Required action :: What you return must be the full listing, word for word, with no images in it.
Start of Supplied material
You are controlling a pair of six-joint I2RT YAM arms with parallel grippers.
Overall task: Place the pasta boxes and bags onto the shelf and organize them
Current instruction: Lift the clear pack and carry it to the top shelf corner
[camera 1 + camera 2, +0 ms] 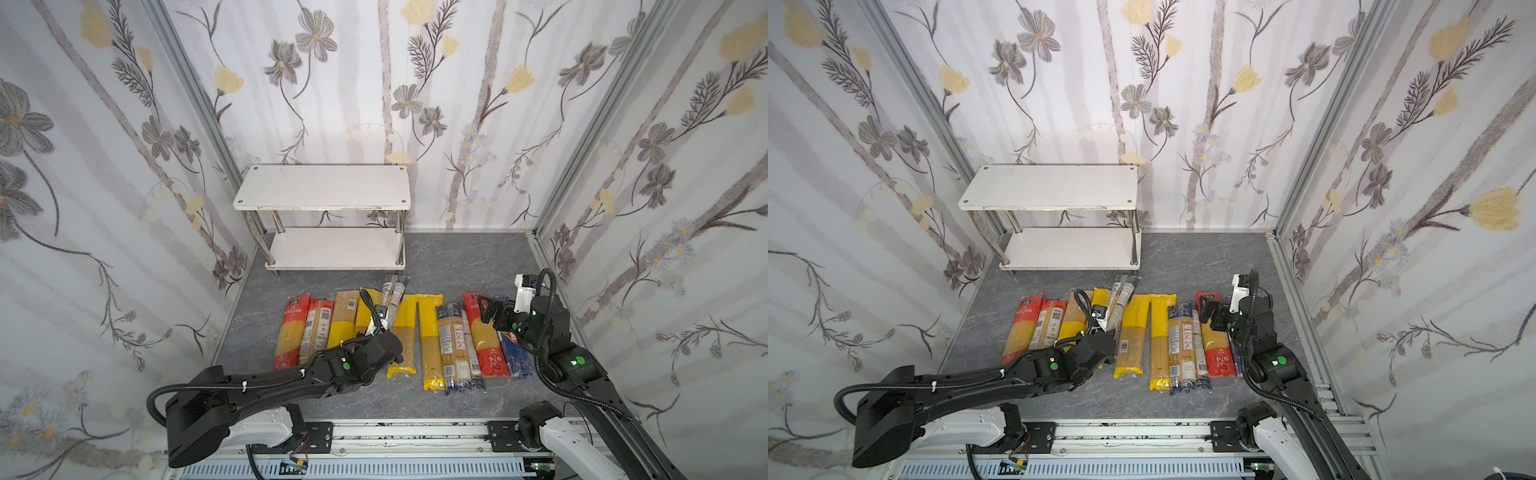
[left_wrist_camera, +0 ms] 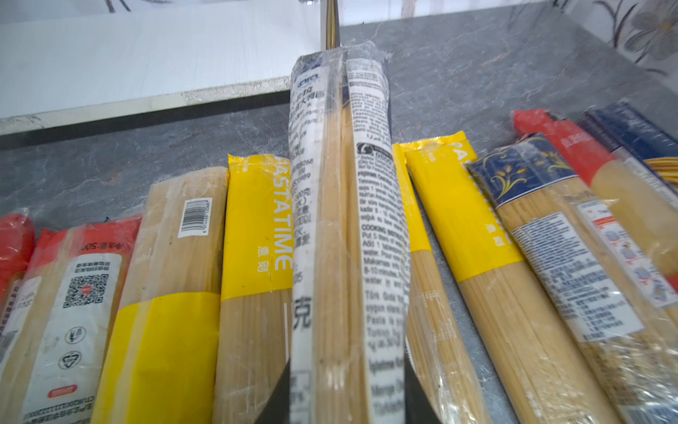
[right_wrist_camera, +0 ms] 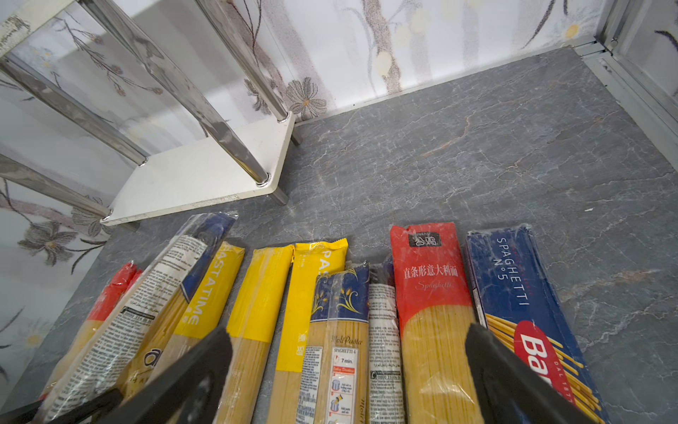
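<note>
left wrist view first: the left gripper (image 2: pixel 346 403) is pinched narrow on a clear pack (image 2: pixel 341 220) with a white printed label and a dark-blue far end. its black fingers (image 2: pixel 275 400) press in from either side. in both top views this pack sits tilted, its far end raised above its neighbours and aimed toward the shelf (image 1: pixel 320 187). the near end is hidden under the wrist, so it cannot be told whether the pack is fully clear of the row.

the shelf stands at the back against the flowered wall, left of middle. neither its top board nor its lower board (image 1: pixel 332 249) carries any pasta. not one pack is placed yet.

on the grey tabletop (image 1: pixel 457 257) in front of it, near but apart, the row of packs (image 1: pixel 430 340) lies side by side, about ten of them, with yellow, red and dark-blue ends. the barilla pack (image 3: pixel 521 312) is at the right end, just beside a red pack (image 3: pixel 429 293).

over there the right gripper (image 3: pixel 348 367) hovers above that end of the row with its jaws spread wide and nothing between them.

so the job looks barely begun: one pack is in hand, likely the first, and every other pack waits on the tabletop. all of the placing and tidy lining-up on the boards is left to do.
</note>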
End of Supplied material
The completed task ::
You are controlling a pair of six-joint I2RT YAM arms with parallel grippers.
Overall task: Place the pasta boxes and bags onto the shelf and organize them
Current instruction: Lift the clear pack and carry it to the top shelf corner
[camera 1 + camera 2, +0 ms] 
[left_wrist_camera, +0 ms] 
[right_wrist_camera, +0 ms] 
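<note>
left wrist view first: the left gripper (image 2: pixel 346 403) is pinched narrow on a clear pack (image 2: pixel 341 220) with a white printed label and a dark-blue far end. its black fingers (image 2: pixel 275 400) press in from either side. in both top views this pack sits tilted, its far end raised above its neighbours and aimed toward the shelf (image 1: pixel 320 187). the near end is hidden under the wrist, so it cannot be told whether the pack is fully clear of the row.

the shelf stands at the back against the flowered wall, left of middle. neither its top board nor its lower board (image 1: pixel 332 249) carries any pasta. not one pack is placed yet.

on the grey tabletop (image 1: pixel 457 257) in front of it, near but apart, the row of packs (image 1: pixel 430 340) lies side by side, about ten of them, with yellow, red and dark-blue ends. the barilla pack (image 3: pixel 521 312) is at the right end, just beside a red pack (image 3: pixel 429 293).

over there the right gripper (image 3: pixel 348 367) hovers above that end of the row with its jaws spread wide and nothing between them.

so the job looks barely begun: one pack is in hand, likely the first, and every other pack waits on the tabletop. all of the placing and tidy lining-up on the boards is left to do.
</note>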

That completes the exercise.